Sohail Rasheed Butt

Personal information
- Born: 6 June 1966 (age 59) Lahore, Pakistan
- Batting: Right-handed
- Bowling: Right-arm fast-medium
- Source: CricInfo, 15 August 2022

= Sohail Butt =

Pakistani-born cricketer

Sohail Butt (born 6 June 1966) is a former international cricketer who played for the United Arab Emirates cricket team. After one first-class game and one List A game for Lahore City Blues in 1985–86, Butt next appeared on cricket radar playing for his adopted country of the United Arab Emirates in two One Day Internationals in the Pepsi Austral-Asia Cup in 1993–94, where he played against India and Pakistan in Sharjah, UAE. Butt also competed in the 1993–94 ICC Trophy.

==Early and personal life==

Butt was born to a middle-class family in Lahore and despite being named ahead of the likes of Waqar, Wasim and Aaqib in the domestic fast-bowling circuit in the 1980s, he had to quit cricket in Pakistan and leave for UAE where he worked minimum-wage jobs to feed his family in Lahore. But the turning point in his career came when he was noticed by UAE cricket officials in the early 1990s while he practiced in the nets in Abu Dhabi. Butt got an immediate call-up for the national team camp where he was able to impress his case upon the selectors. During that time, when the UAE cricket team was in its formative phase, a bowler of Butt's caliber who could seam five in six deliveries, swing both ways and clock up to 90 mph was an obvious choice.

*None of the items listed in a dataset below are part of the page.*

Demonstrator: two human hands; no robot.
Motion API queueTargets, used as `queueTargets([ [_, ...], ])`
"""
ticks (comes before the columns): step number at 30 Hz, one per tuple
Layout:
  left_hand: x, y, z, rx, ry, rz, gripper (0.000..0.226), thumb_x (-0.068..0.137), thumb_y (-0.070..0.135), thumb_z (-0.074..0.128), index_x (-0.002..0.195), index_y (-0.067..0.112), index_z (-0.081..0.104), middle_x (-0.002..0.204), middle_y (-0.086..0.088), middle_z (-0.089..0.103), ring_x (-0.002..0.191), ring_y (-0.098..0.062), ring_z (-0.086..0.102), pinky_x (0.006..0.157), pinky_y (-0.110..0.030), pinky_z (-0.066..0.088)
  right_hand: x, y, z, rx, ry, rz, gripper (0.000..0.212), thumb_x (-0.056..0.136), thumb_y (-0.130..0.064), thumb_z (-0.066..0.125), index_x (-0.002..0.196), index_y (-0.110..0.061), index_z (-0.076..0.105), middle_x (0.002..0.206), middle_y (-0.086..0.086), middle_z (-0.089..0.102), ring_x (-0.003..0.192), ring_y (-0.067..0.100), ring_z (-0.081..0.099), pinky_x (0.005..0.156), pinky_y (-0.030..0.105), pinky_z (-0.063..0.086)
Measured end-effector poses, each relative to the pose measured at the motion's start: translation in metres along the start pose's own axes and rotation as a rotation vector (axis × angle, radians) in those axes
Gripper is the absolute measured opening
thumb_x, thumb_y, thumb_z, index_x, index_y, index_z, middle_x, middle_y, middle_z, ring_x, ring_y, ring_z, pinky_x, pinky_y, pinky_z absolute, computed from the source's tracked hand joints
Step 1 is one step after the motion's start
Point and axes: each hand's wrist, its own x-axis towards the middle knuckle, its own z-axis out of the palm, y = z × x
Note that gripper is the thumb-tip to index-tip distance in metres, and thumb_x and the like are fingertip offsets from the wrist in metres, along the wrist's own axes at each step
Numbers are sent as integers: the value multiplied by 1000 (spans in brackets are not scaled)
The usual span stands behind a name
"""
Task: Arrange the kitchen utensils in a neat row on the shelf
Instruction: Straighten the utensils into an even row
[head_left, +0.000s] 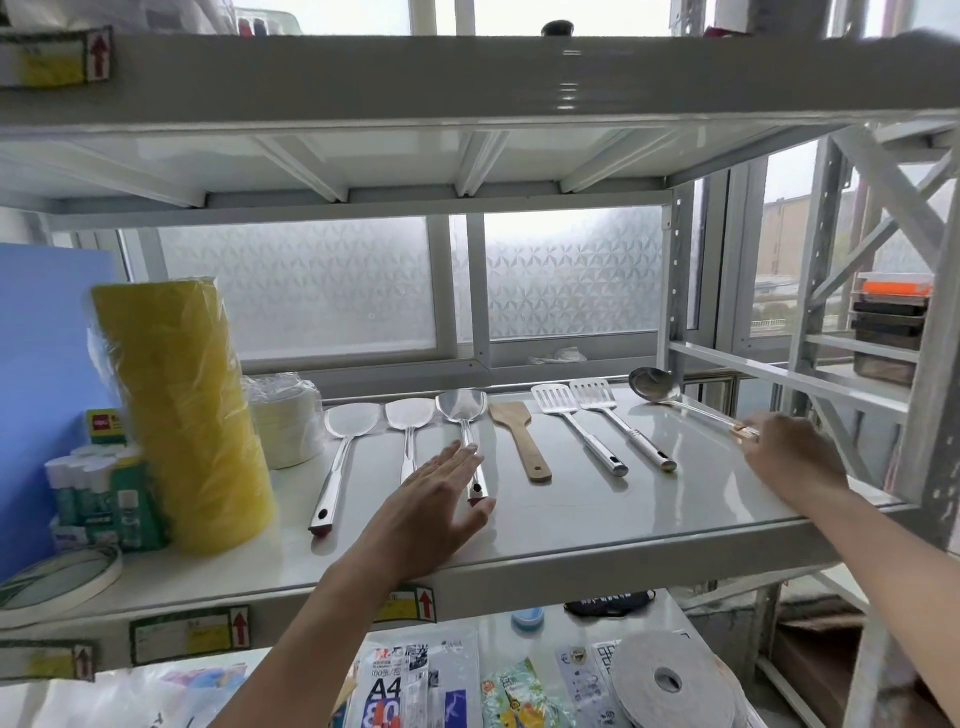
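On the white shelf several utensils lie in a row, handles toward me. From left: three steel turners, a wooden spatula, two slotted steel turners. A steel ladle lies at the far right, angled. My right hand grips the ladle's handle end. My left hand rests flat and open over the handles of the second and third turners, hiding part of them.
A tall yellow wrapped roll, a stack of paper plates, glue sticks and a tape ring fill the shelf's left end. A shelf post stands at right. Packets and a grey roll lie on the shelf below.
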Motion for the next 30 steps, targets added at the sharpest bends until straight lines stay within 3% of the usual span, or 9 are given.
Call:
queueTargets([
  [12, 1, -3, 3, -3, 5, 11, 66, 101, 50, 43, 157, 19, 28, 165, 6, 24, 153, -2, 8, 120, -21, 11, -8, -8, -2, -66, -124, -13, 44, 89, -9, 45, 126, -18, 67, 110, 25, 67, 100, 44, 66, 87, 46, 52],
  [30, 1, -4, 4, -12, 7, 5, 65, 100, 51, 43, 156, 20, 31, 164, 6, 26, 153, -1, 8, 121, -24, 14, -2, -4, 7, -41, -127, -61, 43, 88, -9, 42, 118, -19, 71, 93, 23, 69, 88, 42, 69, 79, 46, 58],
])
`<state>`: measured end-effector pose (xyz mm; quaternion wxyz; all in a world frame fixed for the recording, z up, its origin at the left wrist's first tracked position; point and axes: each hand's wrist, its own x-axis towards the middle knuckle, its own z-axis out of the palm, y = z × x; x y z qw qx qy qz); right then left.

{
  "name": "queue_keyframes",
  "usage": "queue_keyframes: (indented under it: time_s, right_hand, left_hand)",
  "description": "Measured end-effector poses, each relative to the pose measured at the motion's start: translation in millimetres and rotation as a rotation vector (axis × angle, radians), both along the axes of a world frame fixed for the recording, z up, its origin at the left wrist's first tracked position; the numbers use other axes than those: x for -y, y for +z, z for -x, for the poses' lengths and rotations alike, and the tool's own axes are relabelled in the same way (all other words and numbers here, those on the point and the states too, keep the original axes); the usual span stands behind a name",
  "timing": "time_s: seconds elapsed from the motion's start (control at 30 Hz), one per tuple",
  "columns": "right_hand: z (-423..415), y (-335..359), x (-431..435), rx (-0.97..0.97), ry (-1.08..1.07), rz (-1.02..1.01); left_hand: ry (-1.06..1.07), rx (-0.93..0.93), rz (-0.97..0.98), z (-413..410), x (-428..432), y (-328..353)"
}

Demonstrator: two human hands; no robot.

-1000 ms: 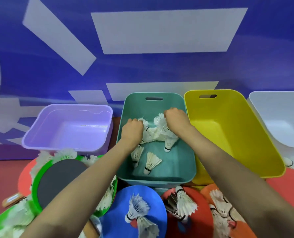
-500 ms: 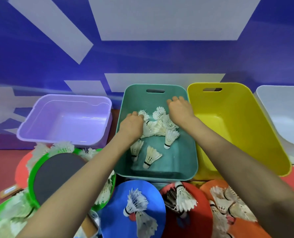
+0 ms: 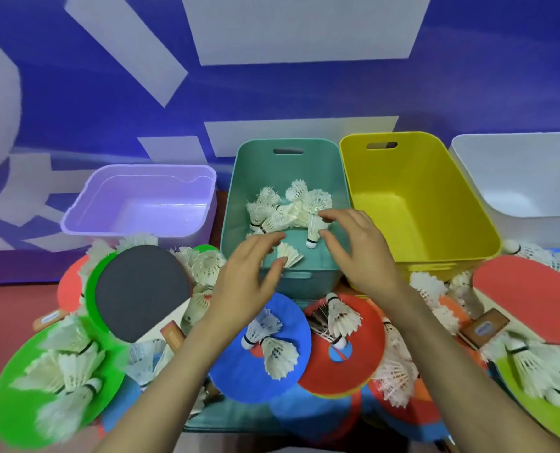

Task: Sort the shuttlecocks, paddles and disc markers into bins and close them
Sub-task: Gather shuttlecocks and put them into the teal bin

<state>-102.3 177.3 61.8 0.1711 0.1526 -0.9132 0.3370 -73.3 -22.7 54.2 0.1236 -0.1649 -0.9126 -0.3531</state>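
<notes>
A teal bin (image 3: 331, 178) in the middle holds a heap of white shuttlecocks (image 3: 291, 207). My left hand (image 3: 244, 276) hovers over the bin's near rim, fingers loosely spread and holding nothing. My right hand (image 3: 358, 250) is beside it, also spread and empty, just in front of the heap. In front lie a blue disc marker (image 3: 233, 364) and a red disc marker (image 3: 347, 367), each with shuttlecocks on top. A dark-faced paddle (image 3: 141, 289) rests on the left, a red-faced paddle (image 3: 527, 299) on the right.
An empty lilac bin (image 3: 141, 204) stands left of the teal one; an empty yellow bin (image 3: 416, 197) and a white bin (image 3: 527, 181) stand to its right. Green disc markers (image 3: 14, 416) and more shuttlecocks clutter the floor in front. A blue-and-white wall is behind.
Both hands have let go of the shuttlecocks inside the teal bin and pulled back toward me, now open over its near edge. The shuttlecocks stay heaped in the bin.
</notes>
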Motion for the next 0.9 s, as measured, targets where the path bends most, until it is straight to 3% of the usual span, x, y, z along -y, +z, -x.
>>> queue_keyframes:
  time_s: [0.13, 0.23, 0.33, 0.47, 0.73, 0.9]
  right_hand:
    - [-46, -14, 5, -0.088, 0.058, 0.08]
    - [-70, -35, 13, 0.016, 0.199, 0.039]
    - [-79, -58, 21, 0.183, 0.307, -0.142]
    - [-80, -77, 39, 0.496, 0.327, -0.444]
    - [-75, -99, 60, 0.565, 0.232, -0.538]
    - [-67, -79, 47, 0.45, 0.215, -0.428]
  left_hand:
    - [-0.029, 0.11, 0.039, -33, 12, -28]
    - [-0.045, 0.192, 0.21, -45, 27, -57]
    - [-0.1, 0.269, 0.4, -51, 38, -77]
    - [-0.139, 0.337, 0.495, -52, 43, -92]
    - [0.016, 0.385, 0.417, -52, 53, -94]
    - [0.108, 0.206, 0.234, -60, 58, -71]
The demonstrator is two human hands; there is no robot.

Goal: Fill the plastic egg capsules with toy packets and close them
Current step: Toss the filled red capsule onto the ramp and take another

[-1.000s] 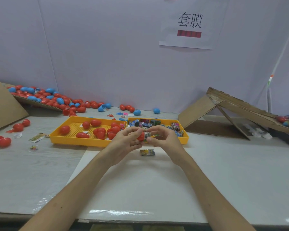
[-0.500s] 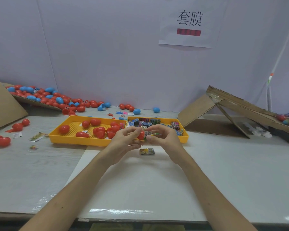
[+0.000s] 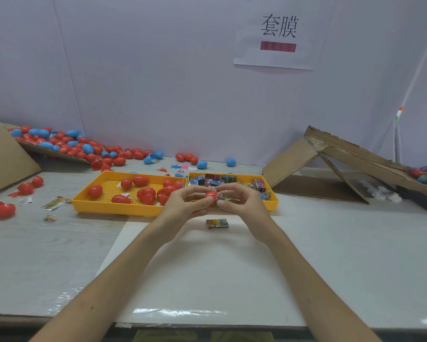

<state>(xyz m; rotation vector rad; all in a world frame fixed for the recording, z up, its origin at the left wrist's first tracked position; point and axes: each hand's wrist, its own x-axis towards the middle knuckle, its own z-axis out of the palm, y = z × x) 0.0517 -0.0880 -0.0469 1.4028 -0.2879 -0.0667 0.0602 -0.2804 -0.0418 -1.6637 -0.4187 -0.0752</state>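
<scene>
Head view: my hands are barely shifting from a second ago, staying together just in front of the yellow tray. My left hand is pinching the red egg capsule, steadying it, I judge, while my right hand is pinching the toy packet into its mouth. A spare packet is lying just before the tray

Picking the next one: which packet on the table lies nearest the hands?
The packet on the white sheet just below the right hand; others lie in the yellow tray or far left.
</scene>
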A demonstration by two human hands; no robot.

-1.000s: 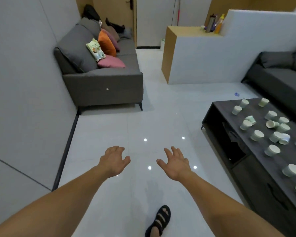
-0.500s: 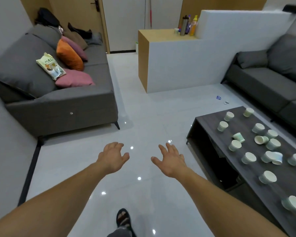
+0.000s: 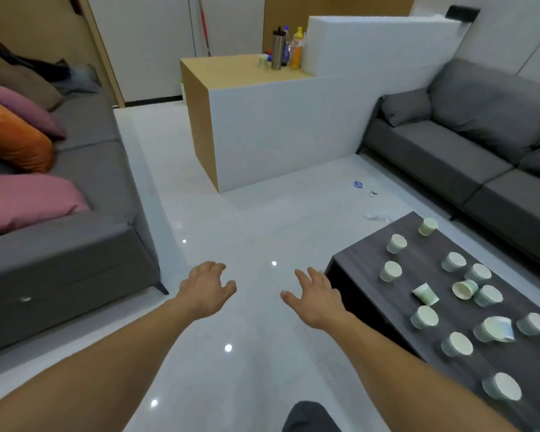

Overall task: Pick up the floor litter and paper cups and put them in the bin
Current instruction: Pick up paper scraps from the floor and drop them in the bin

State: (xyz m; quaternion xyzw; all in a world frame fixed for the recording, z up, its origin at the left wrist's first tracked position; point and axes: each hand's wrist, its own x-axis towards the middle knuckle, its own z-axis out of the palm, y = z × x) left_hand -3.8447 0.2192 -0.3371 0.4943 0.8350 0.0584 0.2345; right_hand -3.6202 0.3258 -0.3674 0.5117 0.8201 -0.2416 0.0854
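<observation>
Both arms reach forward over the glossy white floor. The left hand hangs palm down with its fingers loosely curled and apart, holding nothing and touching nothing. The right hand is spread wider, fingers straight and fanned, thumb out to the side. It too is empty, and hovers just beside the near corner of the dark wooden table without touching it.

The paper cups are scattered across that table, to the right of the right hand. Most stand on end, and a few, such as one pale green cup, lie tipped on their sides. The floor litter lies beyond the far end of the table: a small blue scrap, a tiny pale piece near it, and a crumpled clear wrapper close to the table's edge. A grey sofa with pink and orange cushions stands on the left, and another grey sofa on the right.
</observation>
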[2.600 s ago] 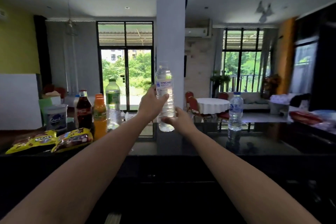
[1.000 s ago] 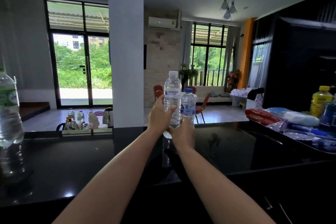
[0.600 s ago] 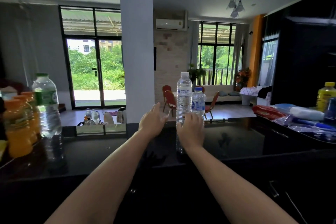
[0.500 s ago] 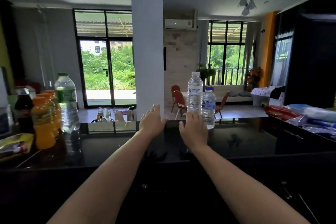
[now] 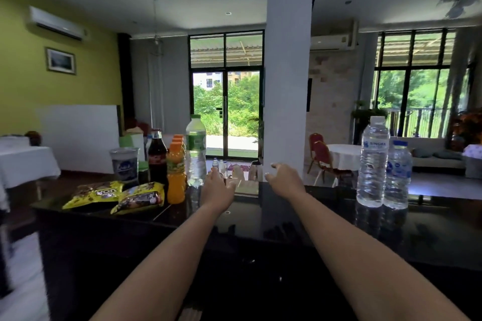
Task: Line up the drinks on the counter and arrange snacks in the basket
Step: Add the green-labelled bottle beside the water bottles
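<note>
Two clear water bottles stand side by side on the black counter (image 5: 287, 219) at the right: a tall one (image 5: 372, 164) and a shorter one (image 5: 397, 174). At the left stand a green-label water bottle (image 5: 196, 151), orange juice bottles (image 5: 175, 172), a cola bottle (image 5: 157, 157) and a sealed plastic cup (image 5: 124, 164). Two yellow snack packs (image 5: 96, 194) (image 5: 139, 197) lie in front of them. My left hand (image 5: 217, 185) and my right hand (image 5: 283, 180) hover over the counter's middle, fingers loose, holding nothing. The left hand is just right of the green-label bottle.
A white pillar (image 5: 287, 73) rises behind the counter's far edge. A kettle and small bottles (image 5: 234, 168) sit on a lower ledge behind the hands. No basket is in view.
Both hands have let go of the tall water bottle, which now stands next to the shorter one. The view and the hands have swung left toward the group of drinks.
</note>
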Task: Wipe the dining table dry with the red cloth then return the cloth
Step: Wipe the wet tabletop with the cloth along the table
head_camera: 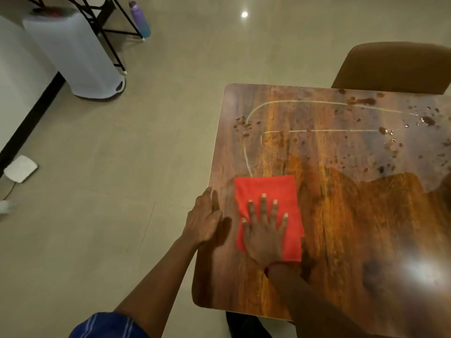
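Note:
A folded red cloth [273, 191] lies flat on the wooden dining table [353, 228] near its left edge. My right hand [264, 230] presses down on the cloth with fingers spread wide. My left hand [203, 218] rests flat on the table's left edge, beside the cloth and not touching it. Water drops [361, 101] and thin wet streaks [317, 130] cover the far half of the tabletop. The near half looks mostly smooth and glossy.
A brown chair [395, 67] stands at the table's far side. On the tiled floor to the left are a white bin [78, 54], a black metal stand [107, 23] with a purple bottle [139, 18], and a small white device [20, 168].

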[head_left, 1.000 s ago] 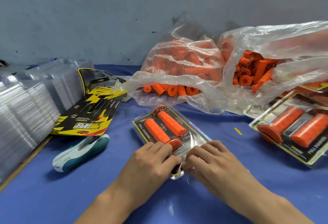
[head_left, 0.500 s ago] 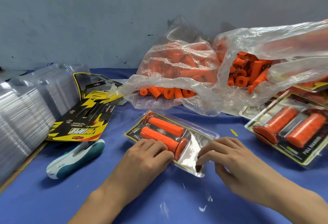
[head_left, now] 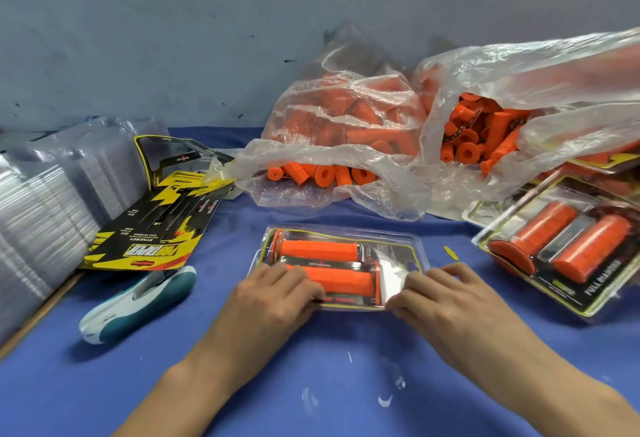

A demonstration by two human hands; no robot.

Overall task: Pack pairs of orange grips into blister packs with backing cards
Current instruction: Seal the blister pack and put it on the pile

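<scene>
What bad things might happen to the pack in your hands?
The left hand and right hand hold the blister pack only at its ends; if it bends, the two grips inside might slip out of place. Loose grips lie at the open mouth of the plastic bag just behind, so a bump might roll some out.

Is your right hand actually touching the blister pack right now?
Touching. Head view: curled fingertips of the right hand sit on the right end of the blister pack, with no gap.

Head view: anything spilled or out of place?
Minor: a yellow scrap lies on the cloth right of the pack; white flecks dot the cloth nearer the camera. Nothing spilled or damaged.
</scene>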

While the UAE team that later played the Australasia cup against India and Pakistan in 1993-94 had almost no known UAE nationals, Butt was the only Pakistani who managed to bag two wickets against the formidable Indian batting line-up. Had a catch of his bowling taken on the long-off boundary, Butt could also have taken the prized scalp of the great Sachin Tendulkar. Butt was also named in the UAE's squad for the 1996 Cricket World Cup but he couldn't participate for personal reasons.

==Retirement==

Butt's career came to an end with other Pakistani/Indian players who earlier showed up in UAE colors as the team went into sidelines after the first round defeat in the 1996 World Cup. Butt settled in Lahore after retirement and the rumors had it that he was offered a role in Lahore Badshahs, a team composed of ex-Pakistani International cricketers captained by the legendary Inzamam-ul-Haq that was to tour India for the infamous Indian Cricket League (ICL) in 2008. Later, Butt joined the Pakistan Cricket Board (PCB) in an informal capacity with a role to coach and reform club cricket in the walled-city of Lahore, his native town. He coached in his parent club "Victorious" in the Iqbal Park Lahore and a batch of young fast bowlers trained under his wing.

==Political career==

Butt joined the Imran Khan led Pakistan Tehreek-e-Insaf in 1996 and was one of its earliest members. While his cricketing connection with Khan would've lead him to join the party in the beginning as he was shortlisted for the national battery of fast bowlers during an U-19 camp by Khan himself in the 1980s, he became an ideological supporter of the PTI and was seen regularly on Television during PTI dharnas (sit-ins) and local political showdowns in the city of Lahore. Butt was very close to getting a party-nomination for the general elections of 2013 from the Constituency PP-142 (Lahore-VI) but was unsuccessful. However, he was later nominated to contest the local body polls to be held on October 30, 2015, for Union Council Chairman of UC-39 Lahore.

Butt has also held major positions in the party, including his last stint as the President of PTI sports-wing Lahore, and is considered one of its most authentic political workers in the city. The youth which forms the majority of the membership of the party often refers to him as the 'Tiger of PTI' for his loyalty/allegiance with Imran Khan, an unfailing commitment with the party and an outstanding deterrence against repressive dictatorships during the process of restoration of Democracy in the country.

==Social Work==

Apart from active politics, Butt has also chosen to invest his cricketing fame and post-cricketing time in social, development and public welfare activities. In the aftermath of the devastating 2005 Kashmir earthquake that took away thousands of lives and ruined cities infrastructurally, Butt volunteered and paid a massive contribution to the re-settlement of the displaced. According to rough estimates, he constructed around 200 houses by hand and with the help of local communities often engaging/convincing investors from Lahore and other cities of influence for funding. Reportedly, he lived in the ruined city of Muzaffarabad and Bagh for around 2 years during the re-settlement process and went through the roughest chills of the region which even natives found immensely hard to survive without a real shelter.